Group
Sex
Here's a sexy thriller about a
prostitution ring at Harvard--with stimulating biotechnical sidelines--and a group of
bright, vibrant, courageous undergraduates with great buns who staff or expose it. A
fast-paced entertainment, The Student Body accurately portrays the multicultural
world of many colleges today, and the topography of this one is Harvard's, bound to add
interest for those familiar with the territory. Could such a thing have happened in the
Adams House pool? one asks oneself. Why, of course. Sex abounds in these pages, all manner
of sex, excluding no persuasions (yet, gentle reader, not likely to trigger heavy
breathing). The Student Body, says the publisher naughtily, "gives new meaning
to the idea of getting into Harvard."
What is most interesting about this
multifaceted, orgasmic student body is that it has been imagined by a group of four,
friends from the class of 1986. They set out to create a seamless tale and have done so,
which may be an achievement unprecedented in letters.
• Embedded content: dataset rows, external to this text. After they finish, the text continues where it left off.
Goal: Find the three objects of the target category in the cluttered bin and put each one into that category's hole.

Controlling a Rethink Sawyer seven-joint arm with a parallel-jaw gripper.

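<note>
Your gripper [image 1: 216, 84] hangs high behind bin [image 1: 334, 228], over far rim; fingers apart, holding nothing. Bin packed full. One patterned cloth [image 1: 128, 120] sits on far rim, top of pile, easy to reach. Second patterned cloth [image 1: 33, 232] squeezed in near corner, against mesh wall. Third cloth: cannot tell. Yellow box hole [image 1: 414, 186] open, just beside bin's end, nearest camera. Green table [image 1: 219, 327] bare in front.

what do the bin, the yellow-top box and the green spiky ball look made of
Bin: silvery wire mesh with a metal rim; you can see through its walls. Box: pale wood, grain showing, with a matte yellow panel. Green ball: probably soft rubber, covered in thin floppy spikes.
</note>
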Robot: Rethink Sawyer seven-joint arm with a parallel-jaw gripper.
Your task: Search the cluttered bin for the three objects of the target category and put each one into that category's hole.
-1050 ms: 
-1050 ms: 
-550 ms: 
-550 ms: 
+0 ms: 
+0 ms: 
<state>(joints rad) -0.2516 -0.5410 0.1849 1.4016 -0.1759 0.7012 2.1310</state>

"We got together first for a week
at Bennett's parents' summer home north of Chicago," says Faith Adiele, a visiting
professor of English at Framingham State College. "We lined up four computers in a
row. Bennett's mother brought us food." "That was in 1992," says Bennett
Singer, executive editor of Time magazine's education program and sometime producer
of PBS historical documentaries. "We thought we could finish the book in a week. It
took half a decade."
At the end of the week they had a plot
outline and some pages. The plot would be loosely based on the real-life exposé of a
prostitution ring at Brown (if a two-woman enterprise can be called a "ring")
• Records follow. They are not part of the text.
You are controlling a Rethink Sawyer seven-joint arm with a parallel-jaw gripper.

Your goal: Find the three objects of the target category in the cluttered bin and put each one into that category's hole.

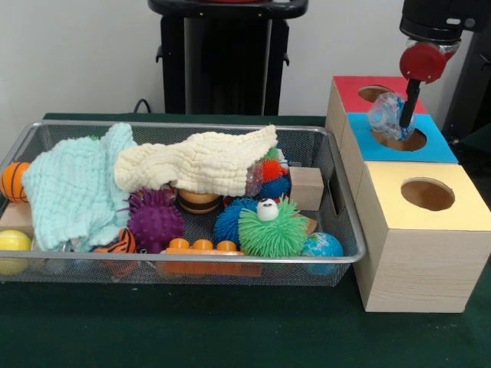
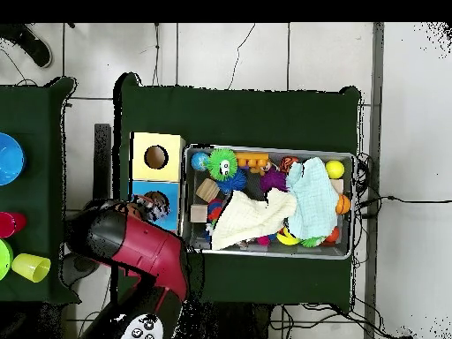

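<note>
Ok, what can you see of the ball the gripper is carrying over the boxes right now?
The clear ball looks translucent and glittery, with bluish and pinkish flecks inside. It sits at the gripper, whose dark finger runs down its right side in the front view, and it hangs just above the round hole of the blue-topped box, overlapping the hole's rim. It does not seem to have dropped in yet. In the overhead view the arm mostly hides it.
</note>
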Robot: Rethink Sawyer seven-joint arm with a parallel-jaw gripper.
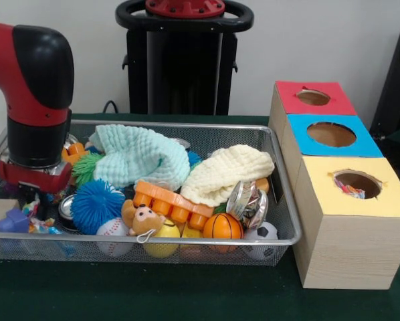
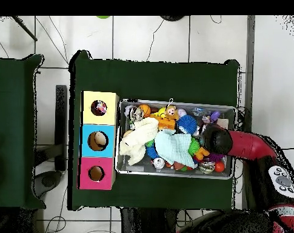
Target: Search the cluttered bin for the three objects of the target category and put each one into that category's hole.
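The robot's gripper (image 1: 33,194) reaches into the wire bin (image 1: 283,194) at its end farthest from the boxes, jaw state impossible to tell; a printed cloth (image 1: 350,189) lies inside the yellow-surround hole (image 1: 358,183), another (image 1: 41,224) below the gripper

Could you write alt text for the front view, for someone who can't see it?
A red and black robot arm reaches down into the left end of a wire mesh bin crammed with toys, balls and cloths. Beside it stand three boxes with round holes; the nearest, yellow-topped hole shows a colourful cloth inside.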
that made the news during spring of their senior year.
After their beginning, they shot around
computer disks and got together for working vacations. "Three of us did the writing.
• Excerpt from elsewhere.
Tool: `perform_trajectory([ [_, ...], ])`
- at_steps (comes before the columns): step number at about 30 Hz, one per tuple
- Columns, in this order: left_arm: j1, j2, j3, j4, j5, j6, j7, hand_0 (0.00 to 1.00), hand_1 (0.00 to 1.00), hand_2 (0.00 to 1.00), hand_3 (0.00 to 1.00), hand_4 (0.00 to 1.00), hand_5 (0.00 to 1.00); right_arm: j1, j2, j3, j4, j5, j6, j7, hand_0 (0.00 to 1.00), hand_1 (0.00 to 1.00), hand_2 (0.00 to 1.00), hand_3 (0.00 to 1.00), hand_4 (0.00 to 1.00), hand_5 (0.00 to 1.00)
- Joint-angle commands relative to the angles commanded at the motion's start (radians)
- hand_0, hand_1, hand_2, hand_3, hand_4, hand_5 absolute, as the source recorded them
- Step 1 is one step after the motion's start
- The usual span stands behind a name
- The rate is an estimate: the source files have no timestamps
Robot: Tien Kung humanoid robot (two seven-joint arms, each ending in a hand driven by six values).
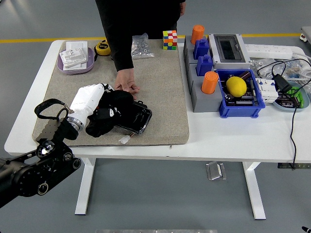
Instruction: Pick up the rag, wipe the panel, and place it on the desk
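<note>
Black rag (108, 116) bunched over left half of glossy black panel (133, 119), hiding the left hand (104, 108) beneath; whether the fingers grip it cannot be told. Panel lies on grey mat (160, 92), near its front edge. Person's hand (126, 87) touches panel's far edge. Mat right of panel open.

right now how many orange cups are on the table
2. One orange cup stands at the far end of the grey block; the other orange cup sits nearer, beside the blue bin. More may be hidden.
</note>
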Motion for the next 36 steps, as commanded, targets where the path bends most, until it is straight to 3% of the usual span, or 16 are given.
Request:
perform_trajectory([
  [8, -0.009, 0.007, 0.029, -0.049, -0.006, -0.011, 0.004, 0.21, 0.158, 0.486, 0.37, 0.387, 0.002, 0.001, -0.002, -0.001, 0.0, 0.0, 0.0, 0.0, 0.694, 0.578, 0.649, 0.58, 0.998, 0.543],
  [27, -0.04, 0.01, 0.117, -0.086, -0.024, -0.027, 0.008, 0.21, 0.159, 0.486, 0.374, 0.395, 0.002, 0.002, -0.007, -0.007, 0.0, 0.004, 0.001, -0.001, 0.692, 0.578, 0.649, 0.581, 0.998, 0.544],
  [31, -0.042, 0.012, 0.122, -0.095, -0.036, -0.033, -0.013, 0.21, 0.159, 0.486, 0.374, 0.395, 0.002, 0.002, -0.007, -0.007, -0.001, 0.005, 0.001, -0.001, 0.692, 0.578, 0.649, 0.581, 0.998, 0.544],
  [36, -0.039, 0.01, 0.118, -0.098, -0.069, -0.053, -0.076, 0.209, 0.159, 0.486, 0.374, 0.396, 0.002, 0.002, -0.008, -0.007, -0.001, 0.005, 0.001, -0.001, 0.692, 0.578, 0.649, 0.581, 0.998, 0.545],
])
Bennett did the research and editing," says Adiele. "Each of the writers would
be assigned a series of chapters. When the series was done, it got passed on to the next
writer, who would add and subtract."
"Probably my father can tell which
chapters I wrote, but some good friends who thought they could were wrong," says
Julia Sullivan, director of communications at Cambridge College. On leave from a Ph.D.
program at Rutgers, she has written other novels, musicals, and a screenplay. "Faith
is good at characterization," she says. "We could count on Michael for social
observation and humorous description. I'm good at exposition and plot. Bennett is a great
tweaker. Our editor at Villard is Jonathan Karp, Brown '86. He was editor of the Brown
Daily Herald when the real prostitution story broke, and he was helpful to us in many
ways."
"It was fun," says Michael
Melcher, a securities lawyer. "When you write together, you avoid the anxieties of
solo authorship. It was at first an inspiring experience, then it became interesting and
intense. We wanted to master the genre of the thriller but subvert it, mainly by not
creating cardboard characters.
"Our whole generation has been
misportrayed," adds Melcher. "We were driven to get our vision of our world out
before someone else did and got it wrong. Our characters are not merely cynical, they have
a yearning to do something meaningful, to find a way to have a valuable life."
The foursome has spent a weekend
together drafting the plot of a sequel. The characters in the first book take on sex and
biochemistry. In the next one, some of them graduate and tackle the worlds of big business
and organized religion. All that's needed is a little encouragement.